Supermajor BP, London, on Monday announced it has started production from its Argos Southwest Extension project, the first in a planned series of developments in the U.S. Gulf of Mexico, now referred to by the U.S. government as the Gulf of America.
The project, which adds 20,000 barrels of oil equivalent per day (boe/d) of gross peak annualized average production, ties into the existing Argos platform. Argos, which began operations in 2023, is BP’s fifth operated production platform in the U.S. Gulf and has a gross production capacity of up to 140,000 barrels of oil per day.
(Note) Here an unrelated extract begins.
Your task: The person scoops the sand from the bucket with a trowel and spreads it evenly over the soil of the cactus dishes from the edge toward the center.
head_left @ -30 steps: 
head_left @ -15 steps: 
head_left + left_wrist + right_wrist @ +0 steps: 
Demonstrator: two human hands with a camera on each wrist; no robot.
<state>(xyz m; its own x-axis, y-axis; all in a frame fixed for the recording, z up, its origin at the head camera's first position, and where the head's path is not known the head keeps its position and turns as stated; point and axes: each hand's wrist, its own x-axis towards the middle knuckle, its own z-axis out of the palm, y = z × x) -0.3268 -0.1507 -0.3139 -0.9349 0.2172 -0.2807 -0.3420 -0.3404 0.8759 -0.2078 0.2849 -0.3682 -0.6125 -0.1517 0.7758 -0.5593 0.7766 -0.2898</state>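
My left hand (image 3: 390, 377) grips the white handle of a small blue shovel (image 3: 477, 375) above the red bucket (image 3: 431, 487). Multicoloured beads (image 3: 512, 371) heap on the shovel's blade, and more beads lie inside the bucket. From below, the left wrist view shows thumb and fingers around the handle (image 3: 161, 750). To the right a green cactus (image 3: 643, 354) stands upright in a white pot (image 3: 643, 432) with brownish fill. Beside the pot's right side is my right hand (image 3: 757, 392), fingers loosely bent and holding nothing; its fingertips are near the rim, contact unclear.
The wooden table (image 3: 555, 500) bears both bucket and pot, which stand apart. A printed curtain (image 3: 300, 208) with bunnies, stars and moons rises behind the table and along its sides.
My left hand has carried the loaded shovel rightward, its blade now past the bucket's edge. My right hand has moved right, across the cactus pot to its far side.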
“The Argos expansion underpins our commitment to investing in America, growing our U.S. offshore energy production safely and efficiently,” Andy Krieger, BP’s senior vice president for the Gulf of America and Canada, said in a statement. “This project also kicks off a period of significant growth for BP in the Gulf of America, which will continue to play a critical role in delivering secure and reliable energy the world needs today and tomorrow.”
The expansion includes three new wells and a drill center located about five miles southwest of the Argos platform. The subsea tieback connects the new wells to existing offshore facilities, expanding the footprint of the Mad Dog field, discovered in 1998.
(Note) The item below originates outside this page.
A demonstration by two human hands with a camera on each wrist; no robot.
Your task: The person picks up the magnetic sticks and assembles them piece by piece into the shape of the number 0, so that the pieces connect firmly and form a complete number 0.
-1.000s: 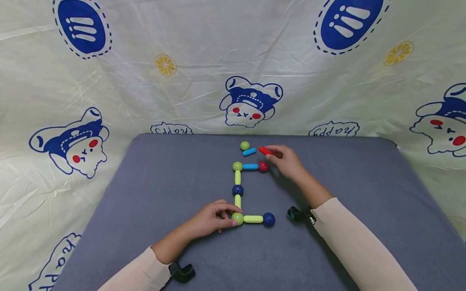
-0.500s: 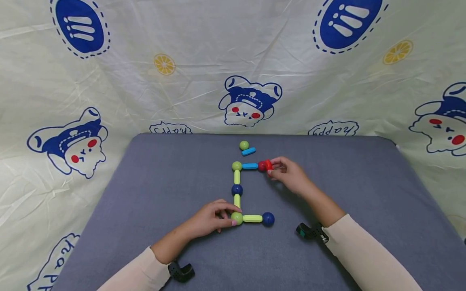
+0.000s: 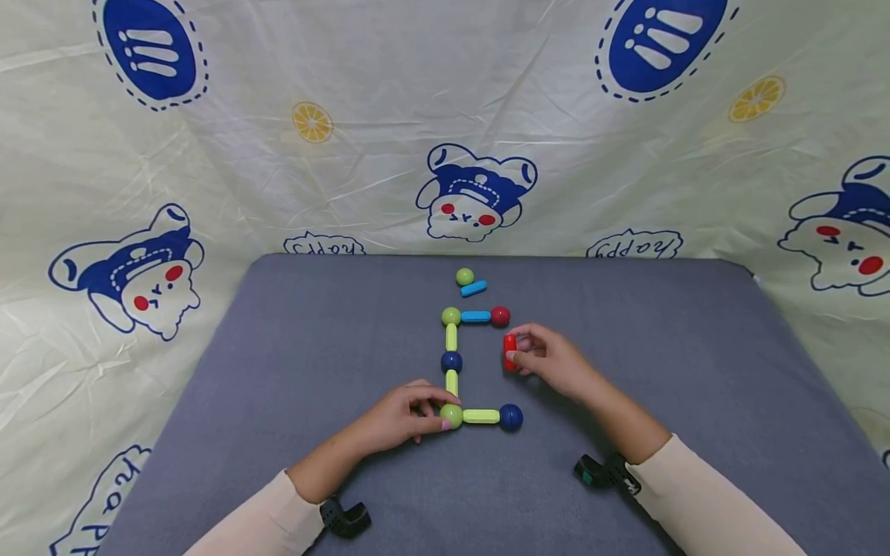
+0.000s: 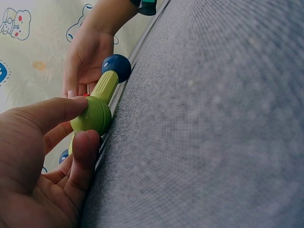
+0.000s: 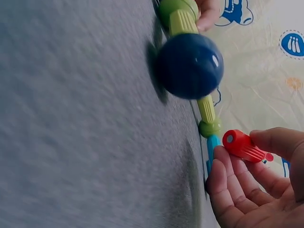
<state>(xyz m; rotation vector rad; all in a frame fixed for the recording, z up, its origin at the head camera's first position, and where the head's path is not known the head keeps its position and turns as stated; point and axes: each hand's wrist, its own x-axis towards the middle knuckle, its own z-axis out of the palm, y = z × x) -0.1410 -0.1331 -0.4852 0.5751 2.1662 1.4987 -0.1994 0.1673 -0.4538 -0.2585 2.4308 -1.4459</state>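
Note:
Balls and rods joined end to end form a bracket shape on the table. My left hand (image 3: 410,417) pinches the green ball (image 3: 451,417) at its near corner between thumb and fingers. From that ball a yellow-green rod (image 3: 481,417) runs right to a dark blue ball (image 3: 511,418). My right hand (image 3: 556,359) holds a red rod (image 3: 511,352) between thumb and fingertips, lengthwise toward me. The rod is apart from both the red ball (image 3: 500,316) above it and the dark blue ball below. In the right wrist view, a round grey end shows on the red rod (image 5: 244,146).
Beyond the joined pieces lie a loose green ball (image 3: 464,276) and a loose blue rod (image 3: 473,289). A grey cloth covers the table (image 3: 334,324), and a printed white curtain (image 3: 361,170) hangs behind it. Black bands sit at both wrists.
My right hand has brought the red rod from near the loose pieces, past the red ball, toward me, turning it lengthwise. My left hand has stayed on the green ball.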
BP said it completed the Argos Southwest Extension project approximately seven months ahead of schedule by implementing concurrent workstreams, optimizing project management, and starting procurement early. The project moved from appraisal well completion in May 2023 to first oil in about 25 months, setting a record for BP, the company added.
“Argos’ expansion project demonstrates how BP can swiftly bring new barrels to market safely and efficiently,” Gordon Birrell, BP’s executive vice president of production and operations, said in a statement. “Our ability to move from resource discovery to first oil at record pace underscores our relentless pursuit to grow shareholder value.”
The Argos Southwest Extension is one of 10 major projects BP plans to launch globally by 2027, according to the company. It is also the first of three major expansion and new-build efforts in the Gulf of America aimed at raising BP’s offshore production capacity in the region to around 400,000 boe/d by decade’s end, it added.
Next in line are two Atlantis field developments: the Atlantis Drill Center 1 Expansion, expected to add about 15,000 boe/d, is slated for startup in 2026; and the Atlantis Major Facility Expansion, which will utilize existing infrastructure to boost output, is expected to begin production in 2027.
In addition to expanding existing hubs, BP is investing in Kaskida, a new platform located roughly 250 miles southwest of New Orleans. Expected to come online in 2029, Kaskida will be BP’s sixth Gulf platform and is projected to produce 80,000 barrels per day. It marks BP’s initial step in developing 10 billion barrels of discovered resources in the Paleogene geological formation.
The company is also working toward a final investment decision on its Tiber-Guadalupe project in 2025.
BP is the operator of Argos with a 60.5% working interest. Project partners include Woodside Energy Group Ltd. (23.9%) and Union Oil Company of California, an affiliate of Chevron U.S.A. Inc. (15.6%).